(director/director: Michel Boisrond; screenwriters: from an idea by Jean Perine/Roger Vadim; cinematographer: Joseph Brun; editor: Jacques Mavel; music: Henri Colla,/Hubert Rostaing; cast: Brigitte Bardot (Brigitte Latour), Jean Bretonniere (Jean Clery), Francoise Fabian (Lily Rocher-Villedieu), Raymond Bussieres (Jerome), Bernard Lancret (Paul Latour), arcel Charvey (Louis Dubrey), Jean Poiret (1st Inspector), Michel Serrault (2nd Inspector), Mischa Auer (school pianist); Runtime: 86; MPAA Rating: NR; producers: Georges Senamaud/Albert Mazaleyrat; Lionsgate; 1956-France-in French with English subtitles)
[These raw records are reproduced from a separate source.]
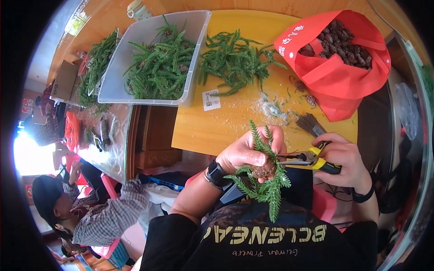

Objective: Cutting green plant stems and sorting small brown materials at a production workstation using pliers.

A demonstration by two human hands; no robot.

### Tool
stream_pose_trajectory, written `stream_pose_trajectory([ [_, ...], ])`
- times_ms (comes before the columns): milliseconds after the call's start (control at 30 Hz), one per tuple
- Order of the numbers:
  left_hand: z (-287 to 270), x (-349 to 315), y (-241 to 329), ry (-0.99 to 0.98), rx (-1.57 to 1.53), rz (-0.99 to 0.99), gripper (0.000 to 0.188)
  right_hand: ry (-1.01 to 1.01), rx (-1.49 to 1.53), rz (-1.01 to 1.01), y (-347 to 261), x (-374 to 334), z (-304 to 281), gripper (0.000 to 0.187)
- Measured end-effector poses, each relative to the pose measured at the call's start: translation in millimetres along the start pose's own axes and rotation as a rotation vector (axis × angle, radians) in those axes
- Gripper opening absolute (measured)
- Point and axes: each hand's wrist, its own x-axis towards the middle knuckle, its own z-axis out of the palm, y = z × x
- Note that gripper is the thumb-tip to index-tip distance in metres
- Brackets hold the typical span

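Note:
My left hand [244, 152] is closed around a green artificial pine sprig [274, 195] with a brown pine cone [263, 171] at its middle. Needled branches stick out above and below the fingers. In my right hand [346, 159] is a pair of pliers [322, 164] with yellow and black handles. Its long jaws point left and reach the sprig beside the cone. Dark thin wire seems to run by the jaws, but what they grip is too small to tell.
On the yellow table [194, 128] lie loose green sprigs [235, 61], a bundle of brown wires [309, 123] and white flakes [273, 109]. A clear bin [105, 86] holds more sprigs; a red bag [332, 97] holds pine cones [337, 45]. Another person [106, 214] sits at the left.

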Motion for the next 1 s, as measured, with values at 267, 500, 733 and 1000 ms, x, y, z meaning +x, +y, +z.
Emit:
stream_pose_trajectory([
  [267, -3.2, -0.1, -1.3, -0.007, 0.025, 0.020, 0.036, 0.011, 0.019, -0.010, 4.2, 0.5, 3.2, 0.023],
  [500, -5.9, -1.3, 1.0, -0.001, 0.065, -0.001, 0.036, 0.040, -0.033, -0.016, 6.2, -3.3, 4.4, 0.022],
  [733, -3.4, -0.2, 13.9, 0.013, 0.279, 0.060, 0.033, 0.115, -0.076, -0.010, 5.0, -6.7, 8.9, 0.022],
  [1000, 10.6, -1.5, 26.8, 0.131, 0.761, 0.283, 0.029, 0.198, -0.071, 0.018, 2.1, -6.8, 11.4, 0.019],
])
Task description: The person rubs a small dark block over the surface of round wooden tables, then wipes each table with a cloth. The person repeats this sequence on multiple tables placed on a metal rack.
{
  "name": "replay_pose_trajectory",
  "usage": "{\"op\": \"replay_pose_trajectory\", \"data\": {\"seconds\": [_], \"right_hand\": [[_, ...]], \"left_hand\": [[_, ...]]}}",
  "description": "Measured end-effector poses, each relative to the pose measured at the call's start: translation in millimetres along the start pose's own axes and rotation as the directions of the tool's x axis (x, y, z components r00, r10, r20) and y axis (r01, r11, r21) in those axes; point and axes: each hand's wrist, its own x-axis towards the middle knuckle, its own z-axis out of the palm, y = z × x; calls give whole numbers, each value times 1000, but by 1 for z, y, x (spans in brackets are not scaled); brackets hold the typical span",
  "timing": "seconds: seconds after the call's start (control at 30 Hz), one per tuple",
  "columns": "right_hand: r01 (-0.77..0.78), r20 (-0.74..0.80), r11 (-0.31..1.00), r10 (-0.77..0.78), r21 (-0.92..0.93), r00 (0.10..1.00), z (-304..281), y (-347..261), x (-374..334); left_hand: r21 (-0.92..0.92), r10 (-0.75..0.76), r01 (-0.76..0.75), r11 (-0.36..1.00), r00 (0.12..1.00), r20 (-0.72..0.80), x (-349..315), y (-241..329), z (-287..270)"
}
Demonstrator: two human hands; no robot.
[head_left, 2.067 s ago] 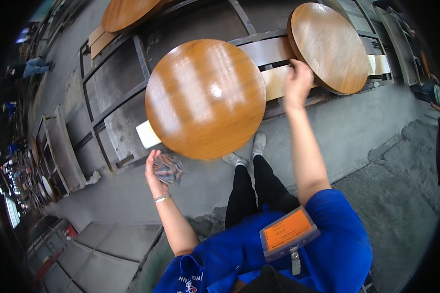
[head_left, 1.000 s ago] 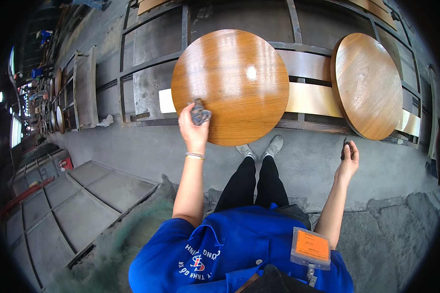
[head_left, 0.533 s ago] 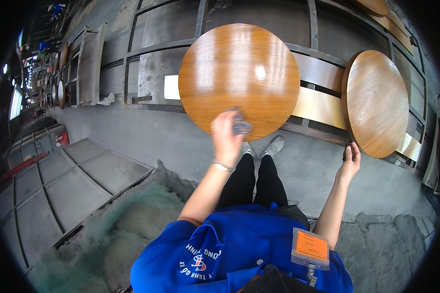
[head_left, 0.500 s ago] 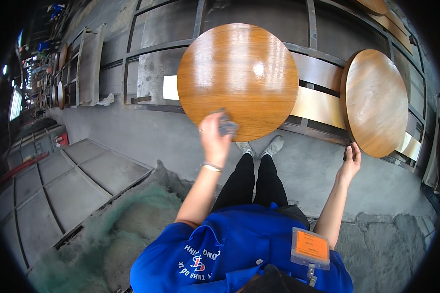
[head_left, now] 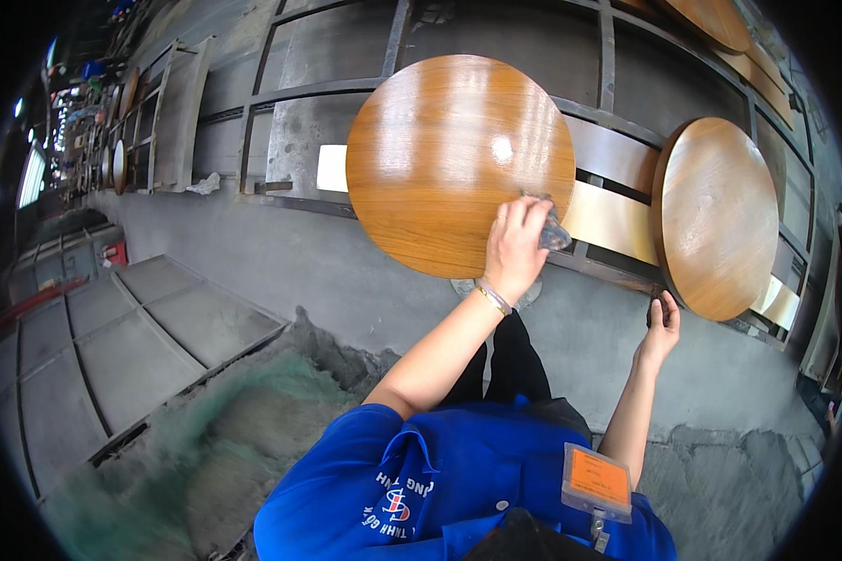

“Made Brigitte Bardot a star in France.”

Reviewed by Dennis Schwartz

This lightweight slapstick comedy directed by Michel Boisrond (“Come Dance With Me!”/”Act of Love”) made Brigitte Bardot a star in France. It’s based on the idea by Jean Perine, and is co-written by Boisrond and Roger Vadim. Paul Latour (Bernard Lancret) owns the nightclub in the Pigalle section of Paris called the Mississippi. After taking his teenage daughter Brigitte ( Brigitte Bardot, 22 when the film was released), an aspiring ballet dancer, to a high-end boarding finishing school, he learns from his loyal club singer Jean Clery (Jean Bretonniere) that the police are after him for counterfeit money circulating in his club. Paul asks Jean to look after Brigitte in his apartment while he’s in Switzerland trying to clear his name. When Paul’s therapist fiance, Lili Rocher-Villedieu (Fran├žoise Fabian), spots the girl she becomes jealous and her relationship with the singer is sabotaged by the naughty girl. Things become more hectic for Brigitte and Jean when the guilty party turns out to be Louis Dubrey (Marcel Charvey), the nightclub manager and head of the counterfeit ring, who sends his goons after them in the club. The slight pic is pleasing if you are not demanding. But it probably would work better as a Three Stooges vehicle than a romantic comedy.